> Exercise directions: Below this line are records; write out exactly the lines from the one containing "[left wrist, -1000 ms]" through the one containing "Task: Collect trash", with the pictures left out.

> Source material:
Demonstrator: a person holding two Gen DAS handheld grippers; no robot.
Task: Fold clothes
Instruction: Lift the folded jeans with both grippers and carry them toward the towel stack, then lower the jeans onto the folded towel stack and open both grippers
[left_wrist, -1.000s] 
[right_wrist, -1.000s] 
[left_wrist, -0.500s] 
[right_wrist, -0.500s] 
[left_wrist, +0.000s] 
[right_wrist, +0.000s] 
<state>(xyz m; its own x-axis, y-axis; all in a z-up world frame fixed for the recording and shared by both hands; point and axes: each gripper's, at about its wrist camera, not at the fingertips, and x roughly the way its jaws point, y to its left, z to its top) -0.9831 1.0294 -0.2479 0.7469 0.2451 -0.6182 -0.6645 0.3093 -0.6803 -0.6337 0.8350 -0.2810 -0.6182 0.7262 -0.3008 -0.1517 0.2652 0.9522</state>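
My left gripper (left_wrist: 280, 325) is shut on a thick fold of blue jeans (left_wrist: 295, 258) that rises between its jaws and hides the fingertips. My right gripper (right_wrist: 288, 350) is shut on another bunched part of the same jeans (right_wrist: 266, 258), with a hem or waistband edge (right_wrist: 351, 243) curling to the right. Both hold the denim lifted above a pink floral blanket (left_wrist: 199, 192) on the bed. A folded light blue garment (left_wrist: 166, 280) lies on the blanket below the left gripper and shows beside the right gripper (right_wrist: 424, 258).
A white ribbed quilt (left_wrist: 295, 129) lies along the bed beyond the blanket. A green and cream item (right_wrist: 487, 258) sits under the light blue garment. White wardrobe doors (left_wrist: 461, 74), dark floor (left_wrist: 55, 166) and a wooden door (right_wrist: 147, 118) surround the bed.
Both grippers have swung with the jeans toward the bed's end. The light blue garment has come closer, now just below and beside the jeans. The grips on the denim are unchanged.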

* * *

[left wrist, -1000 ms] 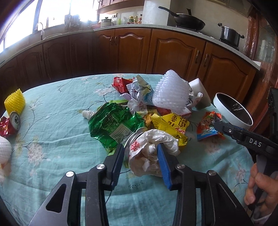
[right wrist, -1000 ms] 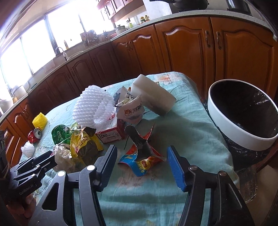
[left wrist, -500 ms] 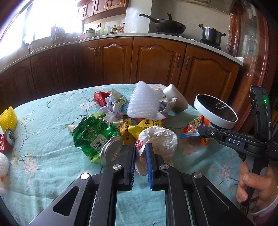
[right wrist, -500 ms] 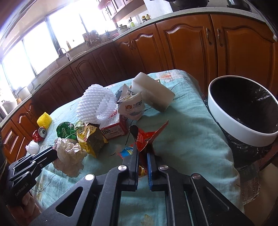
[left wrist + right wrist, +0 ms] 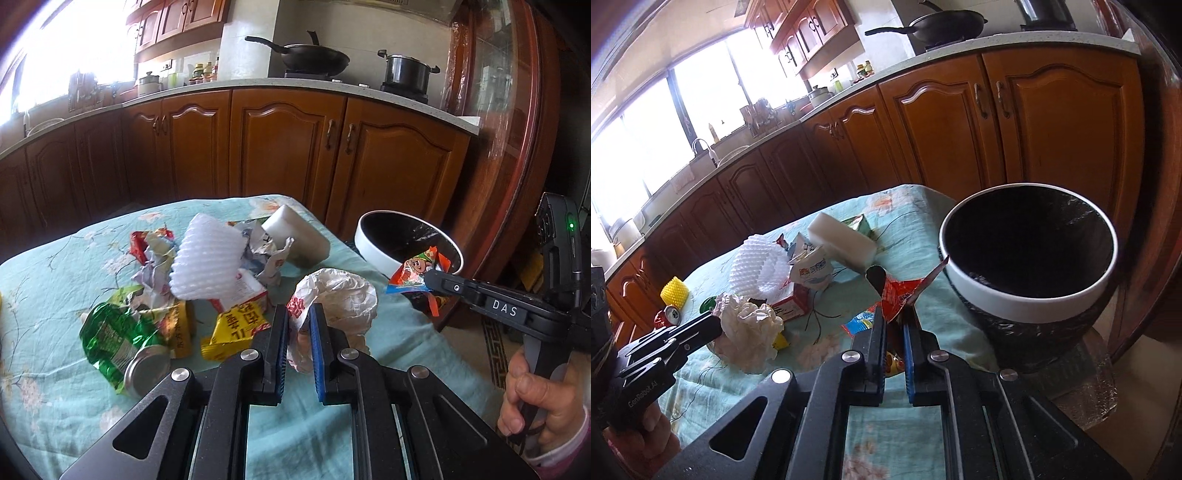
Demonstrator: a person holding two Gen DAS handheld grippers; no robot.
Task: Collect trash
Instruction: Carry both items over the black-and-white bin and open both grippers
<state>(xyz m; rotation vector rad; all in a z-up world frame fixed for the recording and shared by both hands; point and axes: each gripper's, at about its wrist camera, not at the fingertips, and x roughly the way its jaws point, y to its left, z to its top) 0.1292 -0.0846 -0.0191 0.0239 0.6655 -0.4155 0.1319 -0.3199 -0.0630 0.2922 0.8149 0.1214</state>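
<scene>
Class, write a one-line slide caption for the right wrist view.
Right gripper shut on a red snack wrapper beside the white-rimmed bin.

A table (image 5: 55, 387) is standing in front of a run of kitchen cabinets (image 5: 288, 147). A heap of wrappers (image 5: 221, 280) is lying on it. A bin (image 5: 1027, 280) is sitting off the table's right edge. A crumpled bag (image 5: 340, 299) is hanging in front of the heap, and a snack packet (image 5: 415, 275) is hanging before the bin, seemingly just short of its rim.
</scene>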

> Answer to this exercise:
[left wrist, -1000 ms] 
[right wrist, -1000 ms] 
[left wrist, -500 ms] 
[right wrist, -500 ms] 
[left wrist + right wrist, +0 ms] 
Demonstrator: a person holding two Gen DAS handheld grippers; no robot.
Task: Collect trash

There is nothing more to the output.